Scan the material that follows. Copy every line containing the word "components".

LISTED ENTRIES:
== == ==

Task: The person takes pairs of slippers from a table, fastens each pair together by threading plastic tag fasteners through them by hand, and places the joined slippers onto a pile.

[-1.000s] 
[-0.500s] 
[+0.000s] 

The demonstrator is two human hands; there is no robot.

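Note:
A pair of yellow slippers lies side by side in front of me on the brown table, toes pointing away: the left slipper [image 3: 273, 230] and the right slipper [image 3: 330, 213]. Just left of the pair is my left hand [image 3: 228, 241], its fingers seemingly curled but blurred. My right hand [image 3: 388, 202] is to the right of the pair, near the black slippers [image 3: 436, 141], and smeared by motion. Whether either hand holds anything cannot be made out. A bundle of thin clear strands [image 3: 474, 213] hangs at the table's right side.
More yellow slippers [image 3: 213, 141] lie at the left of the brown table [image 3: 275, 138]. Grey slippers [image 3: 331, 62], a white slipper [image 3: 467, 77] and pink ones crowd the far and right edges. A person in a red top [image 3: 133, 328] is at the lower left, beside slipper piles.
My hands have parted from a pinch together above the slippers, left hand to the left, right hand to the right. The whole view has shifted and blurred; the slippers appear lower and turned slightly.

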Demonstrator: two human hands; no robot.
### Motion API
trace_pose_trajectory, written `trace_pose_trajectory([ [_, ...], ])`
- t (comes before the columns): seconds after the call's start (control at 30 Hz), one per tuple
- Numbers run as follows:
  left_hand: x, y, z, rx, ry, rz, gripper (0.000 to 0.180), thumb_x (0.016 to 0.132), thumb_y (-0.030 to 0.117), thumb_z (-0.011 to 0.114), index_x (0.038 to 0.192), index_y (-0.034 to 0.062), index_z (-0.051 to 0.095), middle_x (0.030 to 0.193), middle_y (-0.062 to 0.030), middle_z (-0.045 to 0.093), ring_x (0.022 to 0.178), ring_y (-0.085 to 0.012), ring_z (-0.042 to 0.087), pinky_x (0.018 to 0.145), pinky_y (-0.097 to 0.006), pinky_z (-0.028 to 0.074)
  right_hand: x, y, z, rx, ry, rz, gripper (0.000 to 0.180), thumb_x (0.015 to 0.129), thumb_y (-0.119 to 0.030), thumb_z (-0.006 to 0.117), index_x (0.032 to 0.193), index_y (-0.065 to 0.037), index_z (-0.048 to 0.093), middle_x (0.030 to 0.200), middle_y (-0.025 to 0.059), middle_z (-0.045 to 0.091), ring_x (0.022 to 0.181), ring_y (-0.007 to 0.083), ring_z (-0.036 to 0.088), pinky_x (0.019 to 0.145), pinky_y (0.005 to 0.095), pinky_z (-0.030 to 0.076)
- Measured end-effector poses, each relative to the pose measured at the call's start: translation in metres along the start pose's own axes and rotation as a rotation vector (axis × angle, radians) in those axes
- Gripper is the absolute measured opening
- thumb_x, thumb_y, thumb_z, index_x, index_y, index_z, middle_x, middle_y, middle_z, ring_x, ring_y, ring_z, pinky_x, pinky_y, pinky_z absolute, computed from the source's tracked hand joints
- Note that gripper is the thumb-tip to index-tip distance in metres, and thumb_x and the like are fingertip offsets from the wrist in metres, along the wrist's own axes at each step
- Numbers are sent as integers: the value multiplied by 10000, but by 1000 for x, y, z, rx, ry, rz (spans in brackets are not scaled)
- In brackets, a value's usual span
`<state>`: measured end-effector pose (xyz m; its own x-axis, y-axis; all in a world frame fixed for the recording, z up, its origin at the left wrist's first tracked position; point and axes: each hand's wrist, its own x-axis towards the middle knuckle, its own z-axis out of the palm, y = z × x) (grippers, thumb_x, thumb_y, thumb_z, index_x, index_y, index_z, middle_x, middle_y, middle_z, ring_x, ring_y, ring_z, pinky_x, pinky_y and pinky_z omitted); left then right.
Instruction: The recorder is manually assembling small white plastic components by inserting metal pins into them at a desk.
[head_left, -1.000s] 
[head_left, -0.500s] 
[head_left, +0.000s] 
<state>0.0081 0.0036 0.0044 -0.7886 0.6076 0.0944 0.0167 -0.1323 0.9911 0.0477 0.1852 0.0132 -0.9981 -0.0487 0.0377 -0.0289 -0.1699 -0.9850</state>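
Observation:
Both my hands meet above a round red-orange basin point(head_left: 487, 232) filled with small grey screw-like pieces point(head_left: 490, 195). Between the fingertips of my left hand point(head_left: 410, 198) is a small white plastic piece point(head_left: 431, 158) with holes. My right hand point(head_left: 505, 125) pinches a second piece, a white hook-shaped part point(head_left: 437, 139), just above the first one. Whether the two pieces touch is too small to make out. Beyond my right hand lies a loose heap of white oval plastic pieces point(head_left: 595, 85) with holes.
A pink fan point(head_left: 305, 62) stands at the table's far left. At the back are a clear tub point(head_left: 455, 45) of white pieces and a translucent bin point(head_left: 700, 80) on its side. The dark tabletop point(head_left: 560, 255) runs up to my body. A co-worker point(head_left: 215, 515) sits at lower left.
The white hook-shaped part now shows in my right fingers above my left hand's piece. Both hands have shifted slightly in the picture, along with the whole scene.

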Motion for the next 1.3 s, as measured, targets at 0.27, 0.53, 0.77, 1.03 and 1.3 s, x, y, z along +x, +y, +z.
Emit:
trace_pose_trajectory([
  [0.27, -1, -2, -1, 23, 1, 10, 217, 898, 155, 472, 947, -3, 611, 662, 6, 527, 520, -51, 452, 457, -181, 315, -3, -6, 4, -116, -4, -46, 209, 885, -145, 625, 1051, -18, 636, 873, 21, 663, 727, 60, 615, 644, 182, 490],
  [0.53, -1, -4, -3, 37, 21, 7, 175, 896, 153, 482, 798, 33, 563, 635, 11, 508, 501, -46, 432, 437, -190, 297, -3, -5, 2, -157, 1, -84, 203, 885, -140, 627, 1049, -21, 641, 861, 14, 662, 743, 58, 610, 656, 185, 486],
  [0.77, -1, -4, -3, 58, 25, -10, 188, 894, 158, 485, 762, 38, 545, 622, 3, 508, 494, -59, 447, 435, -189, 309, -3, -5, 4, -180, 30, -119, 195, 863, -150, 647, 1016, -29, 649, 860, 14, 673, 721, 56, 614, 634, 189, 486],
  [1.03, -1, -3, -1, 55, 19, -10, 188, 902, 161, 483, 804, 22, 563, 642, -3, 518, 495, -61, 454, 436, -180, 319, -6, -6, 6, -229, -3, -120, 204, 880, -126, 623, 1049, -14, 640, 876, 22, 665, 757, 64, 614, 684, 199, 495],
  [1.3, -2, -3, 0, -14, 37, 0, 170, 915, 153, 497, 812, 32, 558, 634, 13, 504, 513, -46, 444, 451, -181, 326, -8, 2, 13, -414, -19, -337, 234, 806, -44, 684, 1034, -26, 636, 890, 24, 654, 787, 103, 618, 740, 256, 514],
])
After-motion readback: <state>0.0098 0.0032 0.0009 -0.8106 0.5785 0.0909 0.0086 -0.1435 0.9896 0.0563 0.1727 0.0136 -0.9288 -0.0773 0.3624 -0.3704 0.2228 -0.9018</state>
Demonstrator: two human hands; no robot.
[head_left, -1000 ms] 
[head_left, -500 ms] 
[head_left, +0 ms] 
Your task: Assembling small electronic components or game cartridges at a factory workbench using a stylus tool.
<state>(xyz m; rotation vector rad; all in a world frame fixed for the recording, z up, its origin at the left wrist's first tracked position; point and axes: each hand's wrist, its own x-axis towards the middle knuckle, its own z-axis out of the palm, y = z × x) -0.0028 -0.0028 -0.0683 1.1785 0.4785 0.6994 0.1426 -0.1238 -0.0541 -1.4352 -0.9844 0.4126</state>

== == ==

EXPECTED ANSWER:
Instruction: The recorder is manually assembling small white plastic components by inserting metal pins into them at a desk.
Your task: Assembling small electronic components or game cartridges at a factory workbench using a stylus tool.

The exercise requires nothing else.